* What is required *
Below, find the line containing "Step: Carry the" and the line containing "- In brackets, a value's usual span"; reproduce exactly those two and every line between them, omitting pictures.

------------------------------------

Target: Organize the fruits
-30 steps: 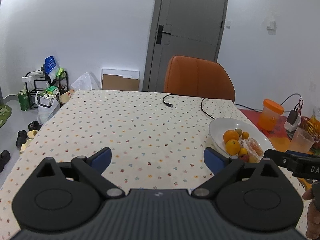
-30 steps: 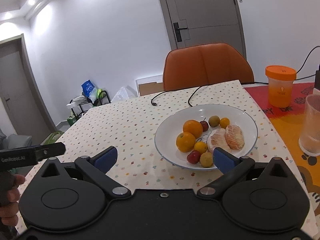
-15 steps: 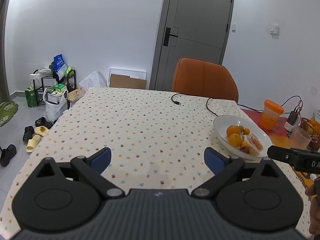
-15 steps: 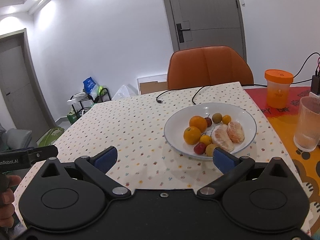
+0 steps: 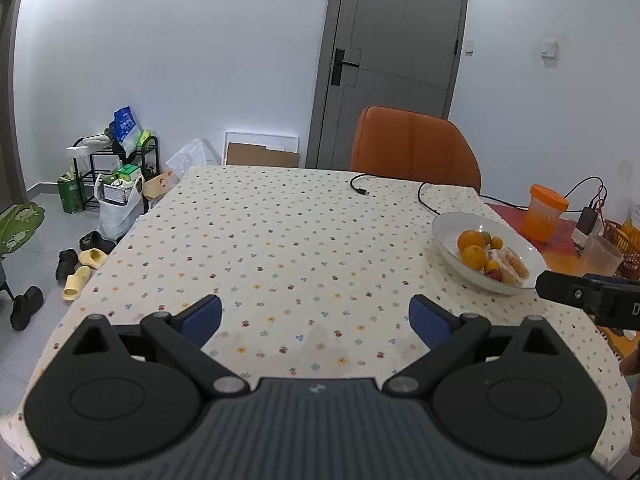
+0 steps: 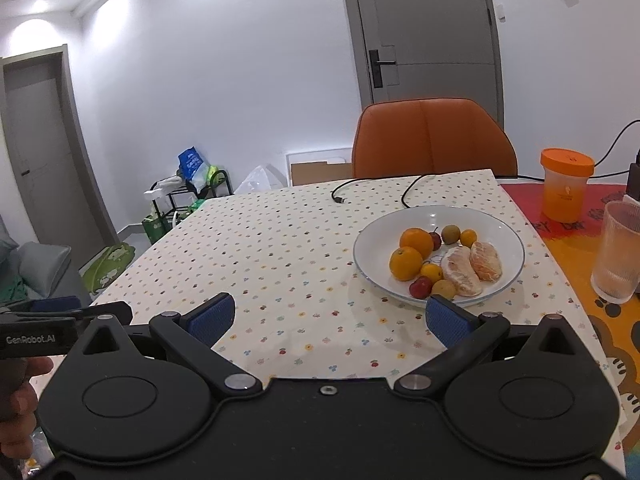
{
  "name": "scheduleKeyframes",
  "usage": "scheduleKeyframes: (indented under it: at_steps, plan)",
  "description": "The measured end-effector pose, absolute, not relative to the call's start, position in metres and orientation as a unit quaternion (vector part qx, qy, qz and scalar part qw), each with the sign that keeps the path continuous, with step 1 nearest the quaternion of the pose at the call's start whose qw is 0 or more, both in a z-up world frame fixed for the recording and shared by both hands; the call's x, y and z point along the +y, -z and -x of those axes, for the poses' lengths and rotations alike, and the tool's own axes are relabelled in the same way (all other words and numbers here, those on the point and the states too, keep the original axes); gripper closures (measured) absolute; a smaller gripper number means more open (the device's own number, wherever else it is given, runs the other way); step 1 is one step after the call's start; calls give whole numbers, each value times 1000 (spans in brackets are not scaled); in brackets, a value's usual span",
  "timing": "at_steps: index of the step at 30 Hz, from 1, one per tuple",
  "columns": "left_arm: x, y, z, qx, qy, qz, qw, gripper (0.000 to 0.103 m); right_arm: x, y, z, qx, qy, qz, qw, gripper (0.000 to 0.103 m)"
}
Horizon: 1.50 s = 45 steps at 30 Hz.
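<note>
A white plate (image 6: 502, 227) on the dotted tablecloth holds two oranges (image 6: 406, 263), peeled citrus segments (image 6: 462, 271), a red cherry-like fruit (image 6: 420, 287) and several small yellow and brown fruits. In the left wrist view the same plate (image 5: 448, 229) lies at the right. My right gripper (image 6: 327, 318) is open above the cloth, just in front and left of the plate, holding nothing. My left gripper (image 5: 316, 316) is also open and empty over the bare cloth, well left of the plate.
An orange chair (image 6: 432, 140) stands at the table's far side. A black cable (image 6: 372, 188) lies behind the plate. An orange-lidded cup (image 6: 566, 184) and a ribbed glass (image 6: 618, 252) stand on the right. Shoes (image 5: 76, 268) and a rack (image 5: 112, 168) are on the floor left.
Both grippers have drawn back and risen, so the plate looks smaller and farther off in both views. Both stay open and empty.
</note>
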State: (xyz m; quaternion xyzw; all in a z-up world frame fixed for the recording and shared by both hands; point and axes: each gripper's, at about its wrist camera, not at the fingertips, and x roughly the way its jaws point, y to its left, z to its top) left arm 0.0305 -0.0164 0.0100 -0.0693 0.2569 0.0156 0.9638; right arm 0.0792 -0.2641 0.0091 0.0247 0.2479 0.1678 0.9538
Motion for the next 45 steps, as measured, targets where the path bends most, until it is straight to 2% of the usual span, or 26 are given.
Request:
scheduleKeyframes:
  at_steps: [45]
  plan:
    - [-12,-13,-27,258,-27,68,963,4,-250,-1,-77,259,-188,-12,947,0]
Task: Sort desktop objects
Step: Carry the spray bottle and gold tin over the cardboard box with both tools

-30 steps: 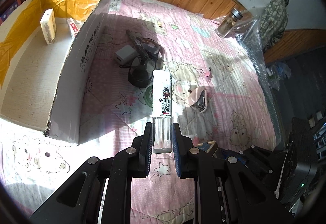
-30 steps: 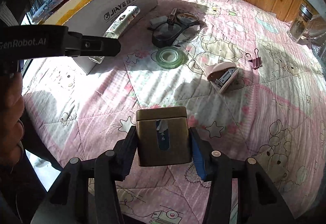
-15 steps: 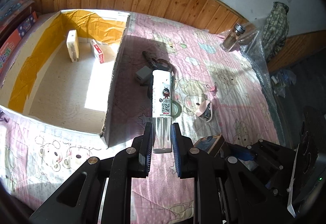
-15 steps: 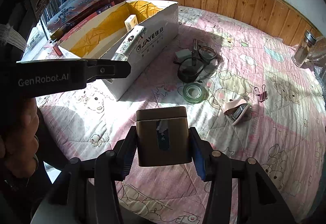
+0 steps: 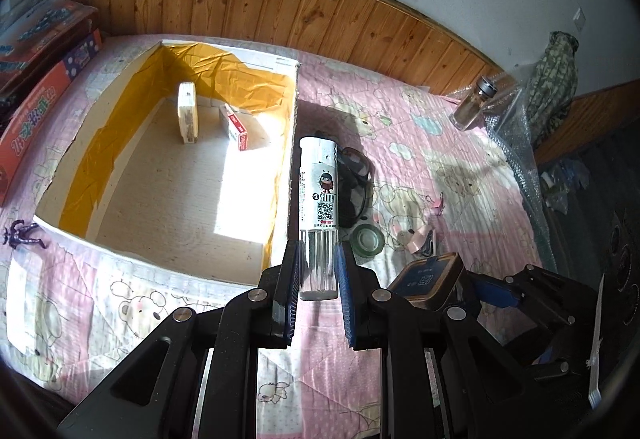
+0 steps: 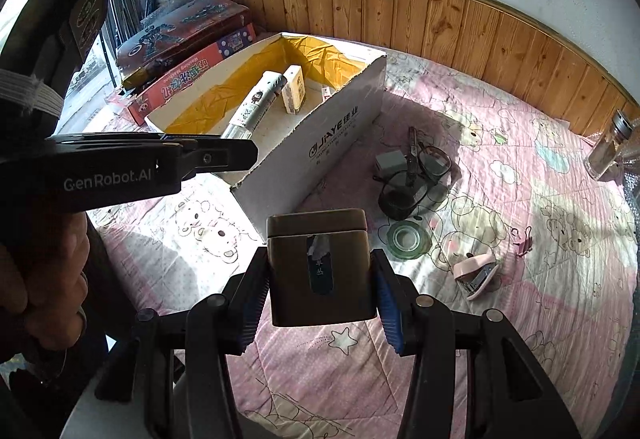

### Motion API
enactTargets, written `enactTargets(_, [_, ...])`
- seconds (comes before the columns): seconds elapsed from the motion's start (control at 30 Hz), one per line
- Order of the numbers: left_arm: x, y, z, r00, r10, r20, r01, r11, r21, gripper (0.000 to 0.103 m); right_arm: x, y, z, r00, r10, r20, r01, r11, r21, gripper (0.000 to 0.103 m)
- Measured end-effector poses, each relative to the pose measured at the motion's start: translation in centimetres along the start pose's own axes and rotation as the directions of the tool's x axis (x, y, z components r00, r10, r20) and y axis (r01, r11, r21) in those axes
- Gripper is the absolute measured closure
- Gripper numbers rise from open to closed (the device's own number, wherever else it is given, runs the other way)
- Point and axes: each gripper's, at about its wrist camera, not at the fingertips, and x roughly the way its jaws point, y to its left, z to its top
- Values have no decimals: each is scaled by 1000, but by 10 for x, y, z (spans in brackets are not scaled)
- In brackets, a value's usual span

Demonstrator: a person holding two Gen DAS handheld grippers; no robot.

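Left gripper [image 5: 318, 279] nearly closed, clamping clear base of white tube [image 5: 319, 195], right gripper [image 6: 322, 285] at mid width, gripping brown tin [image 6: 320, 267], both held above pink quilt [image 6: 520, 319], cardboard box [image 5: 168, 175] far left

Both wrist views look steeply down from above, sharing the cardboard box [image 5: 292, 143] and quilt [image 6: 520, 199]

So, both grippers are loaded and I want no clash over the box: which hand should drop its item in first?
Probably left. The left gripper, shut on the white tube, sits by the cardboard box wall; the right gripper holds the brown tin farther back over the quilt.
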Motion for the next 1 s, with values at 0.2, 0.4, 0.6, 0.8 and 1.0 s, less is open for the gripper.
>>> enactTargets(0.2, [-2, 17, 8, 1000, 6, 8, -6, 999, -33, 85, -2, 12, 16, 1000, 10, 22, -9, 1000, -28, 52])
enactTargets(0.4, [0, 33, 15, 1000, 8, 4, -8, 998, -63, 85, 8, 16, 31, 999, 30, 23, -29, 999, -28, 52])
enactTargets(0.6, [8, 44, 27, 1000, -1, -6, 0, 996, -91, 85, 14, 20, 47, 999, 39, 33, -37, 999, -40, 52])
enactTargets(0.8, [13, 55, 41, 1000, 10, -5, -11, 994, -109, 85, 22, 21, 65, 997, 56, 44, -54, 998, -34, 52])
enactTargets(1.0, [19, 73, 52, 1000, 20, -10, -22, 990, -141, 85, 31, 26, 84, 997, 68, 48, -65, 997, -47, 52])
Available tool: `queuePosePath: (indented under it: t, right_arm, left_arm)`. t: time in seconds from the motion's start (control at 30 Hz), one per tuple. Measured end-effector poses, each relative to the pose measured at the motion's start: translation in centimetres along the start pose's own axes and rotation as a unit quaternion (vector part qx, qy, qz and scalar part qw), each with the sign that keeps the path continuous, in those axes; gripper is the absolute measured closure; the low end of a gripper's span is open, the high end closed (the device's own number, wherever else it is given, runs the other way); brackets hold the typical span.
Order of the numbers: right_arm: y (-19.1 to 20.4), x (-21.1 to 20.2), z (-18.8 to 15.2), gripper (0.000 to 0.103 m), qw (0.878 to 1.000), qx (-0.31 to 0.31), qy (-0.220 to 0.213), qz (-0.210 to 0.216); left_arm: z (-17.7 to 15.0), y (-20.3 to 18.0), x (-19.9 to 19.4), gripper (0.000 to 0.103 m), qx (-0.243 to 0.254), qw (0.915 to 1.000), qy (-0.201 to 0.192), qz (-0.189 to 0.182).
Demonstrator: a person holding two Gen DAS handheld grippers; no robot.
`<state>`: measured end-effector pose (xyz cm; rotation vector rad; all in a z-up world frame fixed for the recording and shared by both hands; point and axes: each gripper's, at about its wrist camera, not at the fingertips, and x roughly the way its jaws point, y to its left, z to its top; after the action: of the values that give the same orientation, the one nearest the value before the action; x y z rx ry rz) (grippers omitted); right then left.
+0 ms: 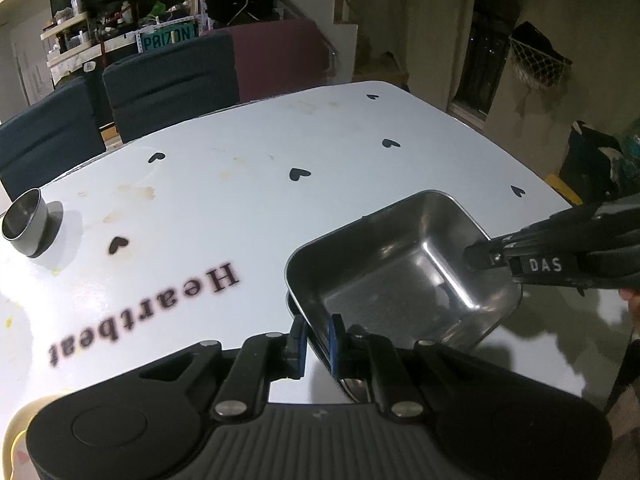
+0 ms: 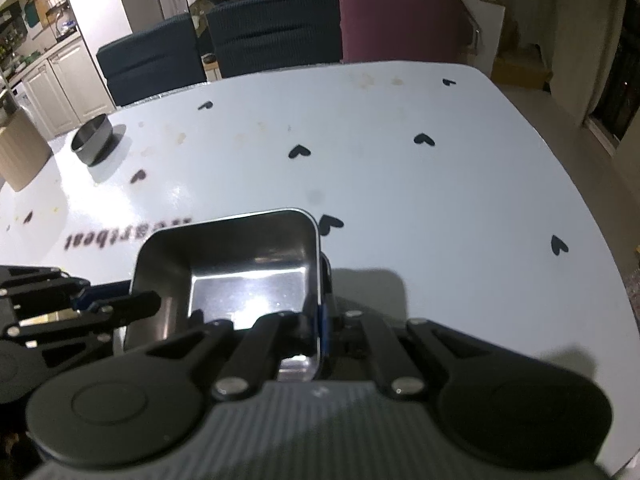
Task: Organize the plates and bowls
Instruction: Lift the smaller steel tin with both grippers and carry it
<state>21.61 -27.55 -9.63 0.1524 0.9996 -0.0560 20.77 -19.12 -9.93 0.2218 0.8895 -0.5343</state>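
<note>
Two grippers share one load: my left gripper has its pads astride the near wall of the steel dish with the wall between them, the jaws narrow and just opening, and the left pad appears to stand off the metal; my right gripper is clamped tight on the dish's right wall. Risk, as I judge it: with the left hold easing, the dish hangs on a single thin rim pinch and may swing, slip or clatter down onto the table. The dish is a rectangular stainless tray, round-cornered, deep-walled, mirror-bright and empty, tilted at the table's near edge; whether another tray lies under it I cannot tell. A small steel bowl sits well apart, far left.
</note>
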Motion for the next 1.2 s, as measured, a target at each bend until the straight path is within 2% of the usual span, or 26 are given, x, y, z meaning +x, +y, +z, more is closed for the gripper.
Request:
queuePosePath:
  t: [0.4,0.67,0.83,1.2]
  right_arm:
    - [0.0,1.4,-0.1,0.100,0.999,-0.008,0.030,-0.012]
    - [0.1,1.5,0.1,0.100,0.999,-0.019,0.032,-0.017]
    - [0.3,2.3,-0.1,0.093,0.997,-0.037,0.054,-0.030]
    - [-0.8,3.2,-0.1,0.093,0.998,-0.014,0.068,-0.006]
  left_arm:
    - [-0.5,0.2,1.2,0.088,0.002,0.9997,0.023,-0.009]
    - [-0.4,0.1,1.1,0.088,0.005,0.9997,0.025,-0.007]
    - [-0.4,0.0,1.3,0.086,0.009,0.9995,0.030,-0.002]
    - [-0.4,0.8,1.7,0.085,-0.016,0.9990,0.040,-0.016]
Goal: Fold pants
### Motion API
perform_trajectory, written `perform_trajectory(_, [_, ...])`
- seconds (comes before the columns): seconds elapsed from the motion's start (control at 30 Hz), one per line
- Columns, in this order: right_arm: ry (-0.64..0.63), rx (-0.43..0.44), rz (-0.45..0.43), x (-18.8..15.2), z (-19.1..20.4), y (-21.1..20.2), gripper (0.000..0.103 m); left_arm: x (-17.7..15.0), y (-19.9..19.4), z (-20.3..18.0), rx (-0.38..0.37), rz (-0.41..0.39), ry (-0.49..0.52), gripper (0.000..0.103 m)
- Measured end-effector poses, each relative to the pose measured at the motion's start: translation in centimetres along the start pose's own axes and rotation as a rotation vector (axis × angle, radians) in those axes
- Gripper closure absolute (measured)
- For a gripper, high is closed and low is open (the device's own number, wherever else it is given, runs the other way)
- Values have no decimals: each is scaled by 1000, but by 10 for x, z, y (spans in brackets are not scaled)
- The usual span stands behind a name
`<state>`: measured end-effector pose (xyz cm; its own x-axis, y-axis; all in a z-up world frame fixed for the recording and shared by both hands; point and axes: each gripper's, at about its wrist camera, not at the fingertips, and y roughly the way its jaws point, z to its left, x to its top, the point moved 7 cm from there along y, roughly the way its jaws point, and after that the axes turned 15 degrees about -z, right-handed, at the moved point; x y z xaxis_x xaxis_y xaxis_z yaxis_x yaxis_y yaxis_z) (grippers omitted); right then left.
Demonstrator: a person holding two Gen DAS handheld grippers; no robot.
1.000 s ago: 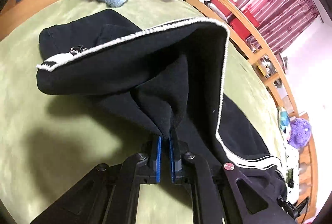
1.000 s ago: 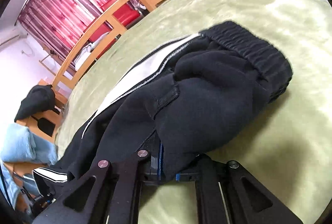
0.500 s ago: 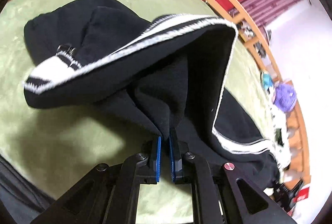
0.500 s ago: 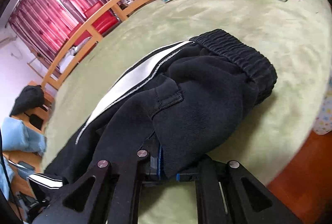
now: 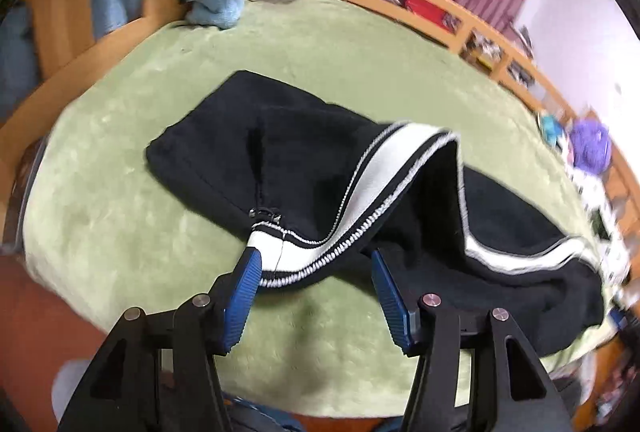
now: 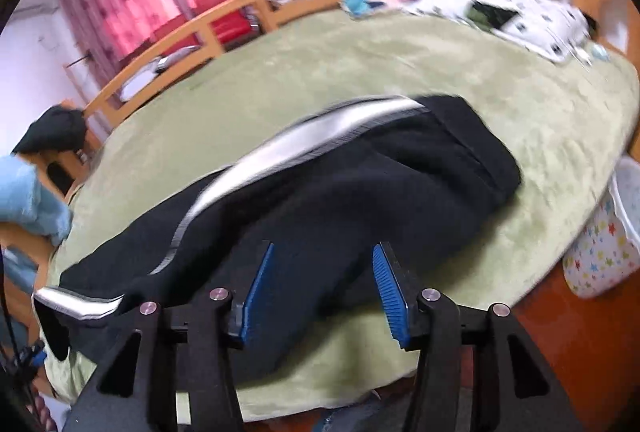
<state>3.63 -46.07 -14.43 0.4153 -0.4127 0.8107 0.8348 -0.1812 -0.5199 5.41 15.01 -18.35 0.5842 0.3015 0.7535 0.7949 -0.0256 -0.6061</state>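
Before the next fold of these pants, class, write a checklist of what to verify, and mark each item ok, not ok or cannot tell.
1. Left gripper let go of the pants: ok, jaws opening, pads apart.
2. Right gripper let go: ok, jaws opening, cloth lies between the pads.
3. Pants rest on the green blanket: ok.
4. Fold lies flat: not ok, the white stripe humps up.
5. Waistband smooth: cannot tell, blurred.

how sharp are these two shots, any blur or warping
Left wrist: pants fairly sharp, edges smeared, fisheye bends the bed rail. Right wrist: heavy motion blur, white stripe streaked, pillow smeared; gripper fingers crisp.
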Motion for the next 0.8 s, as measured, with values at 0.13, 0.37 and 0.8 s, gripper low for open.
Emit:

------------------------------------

* Answer section *
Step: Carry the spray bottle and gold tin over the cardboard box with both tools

-30 steps: 
-30 steps: 
-15 steps: 
-15 steps: 
+0 steps: 
+0 steps: 

### Motion API
enactTargets, written `enactTargets(_, [_, ...])`
- seconds (comes before the columns): seconds elapsed from the motion's start (control at 30 Hz), one per line
- Order of the numbers: left_arm: x, y, z, r00, r10, r20, r01, r11, r21, gripper (0.000 to 0.103 m); right_arm: x, y, z, r00, r10, r20, r01, r11, r21, gripper (0.000 to 0.103 m)
- Measured end-effector poses, each relative to the pose measured at the motion's start: translation in centimetres along the start pose's own axes and rotation as the directions of the tool's x axis (x, y, z components r00, r10, r20) and y axis (r01, r11, r21) in those axes
- Gripper is the absolute measured closure
- Gripper numbers rise from open to closed (the device's own number, wherever else it is given, runs the other way)
- Point and axes: each gripper's, at about its wrist camera, not at the fingertips, and x roughly the way its jaws point, y to its left, z to its top
- Values have no decimals: each is scaled by 1000, but by 10 for x, y, z (spans in brackets are not scaled)
- In brackets, a value's usual span

Output for the exercise is complete.